> EXERCISE PROMPT
Print out the entire listing verbatim.

○ ○ ○ ○ ○

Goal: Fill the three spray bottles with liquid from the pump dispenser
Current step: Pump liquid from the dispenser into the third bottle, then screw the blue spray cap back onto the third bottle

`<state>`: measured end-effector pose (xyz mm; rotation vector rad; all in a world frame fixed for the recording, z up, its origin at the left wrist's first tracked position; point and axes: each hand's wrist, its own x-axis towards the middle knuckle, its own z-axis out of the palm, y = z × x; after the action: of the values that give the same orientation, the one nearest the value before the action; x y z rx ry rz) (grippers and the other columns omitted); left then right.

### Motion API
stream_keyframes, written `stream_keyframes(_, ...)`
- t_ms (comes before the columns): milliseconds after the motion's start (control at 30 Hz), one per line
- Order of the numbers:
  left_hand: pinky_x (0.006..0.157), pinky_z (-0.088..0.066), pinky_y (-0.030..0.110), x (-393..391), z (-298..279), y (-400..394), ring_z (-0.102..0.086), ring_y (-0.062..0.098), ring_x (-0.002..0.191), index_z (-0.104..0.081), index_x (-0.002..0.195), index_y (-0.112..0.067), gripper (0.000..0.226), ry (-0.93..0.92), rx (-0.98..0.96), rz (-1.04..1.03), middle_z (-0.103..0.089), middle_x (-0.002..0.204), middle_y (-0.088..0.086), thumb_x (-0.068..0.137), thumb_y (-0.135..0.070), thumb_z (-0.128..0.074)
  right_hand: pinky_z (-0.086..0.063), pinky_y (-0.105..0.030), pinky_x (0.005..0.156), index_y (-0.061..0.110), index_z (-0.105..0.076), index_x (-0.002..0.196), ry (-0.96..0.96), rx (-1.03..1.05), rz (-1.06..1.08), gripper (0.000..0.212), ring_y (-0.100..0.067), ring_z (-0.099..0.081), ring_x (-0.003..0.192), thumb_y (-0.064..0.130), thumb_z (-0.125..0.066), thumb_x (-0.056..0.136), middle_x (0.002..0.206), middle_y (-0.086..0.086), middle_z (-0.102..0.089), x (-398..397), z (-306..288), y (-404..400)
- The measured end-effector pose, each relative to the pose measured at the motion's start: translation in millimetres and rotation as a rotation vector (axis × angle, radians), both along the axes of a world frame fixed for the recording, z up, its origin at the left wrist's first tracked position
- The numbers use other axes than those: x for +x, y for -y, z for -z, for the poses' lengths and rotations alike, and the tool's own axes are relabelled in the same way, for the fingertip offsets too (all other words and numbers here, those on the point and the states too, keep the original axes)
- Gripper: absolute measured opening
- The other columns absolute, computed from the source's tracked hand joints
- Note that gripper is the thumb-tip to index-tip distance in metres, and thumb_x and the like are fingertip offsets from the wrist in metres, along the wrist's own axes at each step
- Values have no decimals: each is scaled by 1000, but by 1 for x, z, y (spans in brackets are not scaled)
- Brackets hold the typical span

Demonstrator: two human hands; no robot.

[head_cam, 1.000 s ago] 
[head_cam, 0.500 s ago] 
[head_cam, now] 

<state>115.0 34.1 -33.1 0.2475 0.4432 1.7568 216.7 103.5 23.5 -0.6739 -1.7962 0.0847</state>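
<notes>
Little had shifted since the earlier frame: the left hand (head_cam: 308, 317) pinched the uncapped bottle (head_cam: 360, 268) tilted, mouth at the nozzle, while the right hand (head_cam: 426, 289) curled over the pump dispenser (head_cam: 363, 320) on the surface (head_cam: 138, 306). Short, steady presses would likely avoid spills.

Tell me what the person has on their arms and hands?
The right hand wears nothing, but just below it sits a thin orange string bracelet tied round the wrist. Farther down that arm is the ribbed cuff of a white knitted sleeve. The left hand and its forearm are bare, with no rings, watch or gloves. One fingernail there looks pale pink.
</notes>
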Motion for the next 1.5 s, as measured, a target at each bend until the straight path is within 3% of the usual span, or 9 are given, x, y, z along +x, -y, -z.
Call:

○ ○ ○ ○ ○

> ANSWER TO THE EXERCISE
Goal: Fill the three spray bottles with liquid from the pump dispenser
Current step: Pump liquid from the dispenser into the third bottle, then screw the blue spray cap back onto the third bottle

`<state>`: measured end-effector pose (xyz mm; rotation vector rad; all in a world frame fixed for the recording, z up, its origin at the left wrist's first tracked position; point and axes: each hand's wrist, its own x-axis towards the middle knuckle, its own z-axis out of the palm, y = z × x; after the action: of the values that give the same orientation, the one nearest the value before the action; x y z rx ry rz) (grippers and the other columns omitted); left then right.

### Motion API
stream_keyframes, written `stream_keyframes(_, ...)`
- t_ms (comes before the columns): milliseconds after the motion's start (control at 30 Hz), one per line
- Order of the numbers:
  left_hand: pinky_x (0.006..0.157), pinky_z (-0.088..0.066), pinky_y (-0.030..0.110), x (-393..391), z (-298..279), y (-400..394), ring_z (-0.102..0.086), ring_y (-0.062..0.098), ring_x (-0.002..0.191), index_z (-0.104..0.081), index_x (-0.002..0.195), index_y (-0.112..0.067), gripper (0.000..0.226), ry (-0.93..0.92), rx (-0.98..0.96), rz (-1.04..1.03), middle_z (-0.103..0.089), middle_x (-0.002..0.204), middle_y (-0.088..0.086), thumb_x (-0.068..0.137), thumb_y (-0.135..0.070), thumb_z (-0.128..0.074)
  right_hand: pinky_z (-0.086..0.063), pinky_y (-0.105..0.030), pinky_x (0.005..0.156), index_y (-0.061..0.110), index_z (-0.105..0.076), index_x (-0.002..0.196), ry (-0.96..0.96), rx (-1.03..1.05), rz (-1.06..1.08), gripper (0.000..0.212), ring_y (-0.100..0.067), ring_z (-0.099..0.081), ring_x (-0.003..0.192), thumb_y (-0.064..0.130), thumb_z (-0.125..0.066), thumb_x (-0.056..0.136), middle_x (0.002..0.206), middle_y (-0.086..0.086), middle_z (-0.102..0.089), x (-398..397), z (-306..288), y (-404..400)
- The measured end-effector pose, each relative to the pose measured at the motion's start: translation in millimetres and rotation as a rotation vector (axis × angle, radians), both along the axes of a world frame fixed for the recording, z up, its origin at the left wrist's first tracked position
- The numbers use other axes than those: x for +x, y for -y, z for -z, for the poses' lengths and rotations alike, and the tool's own axes are relabelled in the same way, for the fingertip offsets too (all other words and numbers here, those on the point and the states too, keep the original axes)
- Gripper: absolute measured opening
- The other columns absolute, computed from the source's tracked hand joints
- Note that gripper is the thumb-tip to index-tip distance in metres, and thumb_x and the like are fingertip offsets from the wrist in metres, along the wrist's own axes at each step
- Values have no decimals: each is scaled by 1000, but by 1 for x, z, y (spans in brackets are not scaled)
- Brackets hold the typical span

Demonstrator: two human hands; no robot.

[head_cam, 1.000 s ago] 
[head_cam, 0.500 s ago] 
[head_cam, now] 

<state>115.0 34.1 -33.1 0.2475 0.4432 1.7568 216.7 103.5 23.5 -0.6739 -1.7962 0.0847</state>
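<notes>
Little had shifted since the earlier frame: the left hand (head_cam: 308, 317) pinched the uncapped bottle (head_cam: 360, 268) tilted, mouth at the nozzle, while the right hand (head_cam: 426, 289) curled over the pump dispenser (head_cam: 363, 320) on the surface (head_cam: 138, 306). Short, steady presses would likely avoid spills.

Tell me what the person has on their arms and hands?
The right hand wears nothing, but just below it sits a thin orange string bracelet tied round the wrist. Farther down that arm is the ribbed cuff of a white knitted sleeve. The left hand and its forearm are bare, with no rings, watch or gloves. One fingernail there looks pale pink.
</notes>
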Motion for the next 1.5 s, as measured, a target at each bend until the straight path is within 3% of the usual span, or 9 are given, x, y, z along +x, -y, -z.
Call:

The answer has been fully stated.